“No Ba’tiste, I’ll never mention it.

“‘Eh bien———bon nuit.’

“In this condition we sat, and in this manner we nodded away the night, as far as I recollect of it, catching the broken bits of sleep, (that were even painful to us when we got them), until the morning’s rays at length gave us a view of the scene that was around us!! Oh, all ye brick-makers, ye plasterers, and soft-soap manufacturers! put all your imaginations in a ferment together, and see if ye can invent a scene like this! Here was a ‘fix’ to be sure. The sun arose in splendour and in full, upon this everlasting and boundless scene of ‘saft soap’ and grease, which admitted us not to move. The whole hill was constituted entirely of tough clay, and on each side and above us there was no possibility of escape; and one single step over the brink of the place where we had ascended, would inevitably have launched us into the river below, the distance of an hundred feet! Here, looking like hogs just risen from a mud puddle, or a buffalo bull in his wallow, we sat, (and had to sit,) admiring the wide-spread and beautiful landscape that lay steeping and smoking before us, and our little boat, that looked like a nutshell beneath us, hanging at the shore; telling stories and filling up the while with nonsensical garrulity, until the sun’s warming rays had licked up the mud, and its dried surface, about eleven o’clock, gave us foothold, when we cautiously, but safely descended to the bottom; and then, at the last jump, which brought his feet to terra firma, Ba’tiste exclaimed, ‘Well, we have cheatee de dam muskeet, ha!’”

And this, reader, is not ‘the story,’ but one of the little incidents which stood exactly in the way, and could not well be got over without a slight notice, being absolutely necessary, as a key, or kind of glossary, for the proper understanding of the tale that is to be told. There is blood and butchery in the story that is now to be related; and it should be read by every one who would form a correct notion of the force of Indian superstitions.

Three mighty warriors, proud and valiant, licked the dust, and all in consequence of one of the portraits I painted; and as my brush was the prime mover of all these misfortunes, and my life was sought to heal the wound, I must be supposed to be knowing to and familiar with the whole circumstances, which were as—(I was going to say, as follow) but my want of time and your want of patience, compel me to break off here, and I promise to go right on with the story of the Dog in my next Letter, and I advise the reader not to neglect or overlook it.

[23] This very distinguished old chief, I have learned, died a few weeks after I painted his portrait.

[24] The reader and traveller who may have this book with him, should follow the Côteau a few miles to the North of the Quarry, for the highest elevation and greatest sublimity of view.

[25] I have in former epistles, several times spoken of the red pipes of the Indians which are found in almost every tribe of Indians on the Continent; and in every instance have, I venture to say, been brought from the Côteau des Prairies, inasmuch as no tribe of Indians that I have yet visited, have ever apprized me of any other source than this; and the stone from which they are all manufactured, is of the same character exactly, and different from any known mineral compound ever yet discovered in any part of Europe, or other parts of the American Continent.
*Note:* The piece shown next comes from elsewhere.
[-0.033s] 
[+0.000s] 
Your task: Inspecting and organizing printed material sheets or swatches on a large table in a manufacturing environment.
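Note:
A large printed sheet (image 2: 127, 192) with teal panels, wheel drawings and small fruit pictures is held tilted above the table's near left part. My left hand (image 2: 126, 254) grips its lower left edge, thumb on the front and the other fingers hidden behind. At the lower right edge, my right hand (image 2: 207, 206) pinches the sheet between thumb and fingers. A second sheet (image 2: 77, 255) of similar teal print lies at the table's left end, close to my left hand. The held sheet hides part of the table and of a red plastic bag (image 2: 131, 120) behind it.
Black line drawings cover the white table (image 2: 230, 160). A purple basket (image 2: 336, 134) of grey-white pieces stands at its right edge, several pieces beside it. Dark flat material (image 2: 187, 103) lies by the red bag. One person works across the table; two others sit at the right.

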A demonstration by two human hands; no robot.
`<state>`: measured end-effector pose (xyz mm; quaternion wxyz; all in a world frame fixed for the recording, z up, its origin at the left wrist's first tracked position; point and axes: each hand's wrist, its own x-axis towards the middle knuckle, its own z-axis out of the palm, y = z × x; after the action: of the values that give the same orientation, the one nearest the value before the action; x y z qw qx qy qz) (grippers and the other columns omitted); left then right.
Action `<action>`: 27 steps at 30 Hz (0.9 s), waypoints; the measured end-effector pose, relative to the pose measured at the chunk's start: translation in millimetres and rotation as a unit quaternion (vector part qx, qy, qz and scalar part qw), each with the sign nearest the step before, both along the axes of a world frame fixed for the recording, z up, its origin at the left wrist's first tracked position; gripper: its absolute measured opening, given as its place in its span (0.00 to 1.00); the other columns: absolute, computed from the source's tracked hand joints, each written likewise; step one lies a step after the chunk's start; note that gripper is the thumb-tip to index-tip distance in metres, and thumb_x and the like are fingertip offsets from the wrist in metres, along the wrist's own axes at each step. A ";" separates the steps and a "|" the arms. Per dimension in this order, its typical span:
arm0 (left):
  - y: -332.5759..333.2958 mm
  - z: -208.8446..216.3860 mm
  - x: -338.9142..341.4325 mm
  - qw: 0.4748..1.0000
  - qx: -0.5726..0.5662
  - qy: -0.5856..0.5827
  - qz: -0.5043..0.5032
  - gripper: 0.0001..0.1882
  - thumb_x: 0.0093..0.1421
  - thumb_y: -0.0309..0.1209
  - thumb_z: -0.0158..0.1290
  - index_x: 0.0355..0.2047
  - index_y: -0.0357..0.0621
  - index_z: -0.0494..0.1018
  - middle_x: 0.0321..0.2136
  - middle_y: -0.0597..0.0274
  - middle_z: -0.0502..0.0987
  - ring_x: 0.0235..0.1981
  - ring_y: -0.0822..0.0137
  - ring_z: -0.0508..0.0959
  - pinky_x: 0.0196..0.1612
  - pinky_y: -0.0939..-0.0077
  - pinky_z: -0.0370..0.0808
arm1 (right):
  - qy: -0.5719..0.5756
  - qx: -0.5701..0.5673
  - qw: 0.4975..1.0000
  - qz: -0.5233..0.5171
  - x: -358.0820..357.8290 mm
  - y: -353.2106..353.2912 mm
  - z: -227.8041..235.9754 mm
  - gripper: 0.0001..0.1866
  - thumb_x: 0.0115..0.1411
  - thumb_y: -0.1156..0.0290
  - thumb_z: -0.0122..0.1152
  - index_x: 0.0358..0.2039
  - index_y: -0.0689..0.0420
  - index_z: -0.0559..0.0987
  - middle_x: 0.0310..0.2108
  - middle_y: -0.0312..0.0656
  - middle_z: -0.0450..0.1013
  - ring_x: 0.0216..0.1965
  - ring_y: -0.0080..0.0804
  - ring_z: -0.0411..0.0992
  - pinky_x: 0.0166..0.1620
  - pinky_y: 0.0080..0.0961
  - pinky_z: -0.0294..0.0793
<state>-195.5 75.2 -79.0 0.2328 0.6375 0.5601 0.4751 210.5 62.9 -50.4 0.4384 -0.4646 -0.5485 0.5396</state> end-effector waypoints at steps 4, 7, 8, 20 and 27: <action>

This may be thought a broad assertion—yet it is one I have ventured to make (and one I should have had no motive for making, except for the purpose of eliciting information, if there be any, on a subject so curious and so exceedingly interesting). In my Indian Museum there can always be seen a great many beautiful specimens of this mineral selected on the spot, by myself, embracing all of its numerous varieties; and I challenge the world to produce anything like it, except it be from the same locality. In a following Letter will be found a further account of it, and its chemical analysis.

[26] I am aware that this interesting fact may be opposed by subsequent travellers, who will find nobody but the Sioux upon this ground, who now claim exclusive right to it; and for the satisfaction of those who doubt, I refer them to Lewis and Clark’s Tour thirty-three years since, before the influence of Traders had deranged the system and truth of things, in these regions. I have often conversed with General Clark, of St. Louis, on this subject, and he told me explicitly, and authorized me to say it to the world, that every tribe on the Missouri told him they had been to this place, and that the Great Spirit kept the peace amongst his red children on that ground, where they had smoked with their enemies.

[27] The medicine (or leaping) rock is a part of the precipice which has become severed from the main part, standing about seven or eight feet from the wall, just equal in height, and about seven feet in diameter.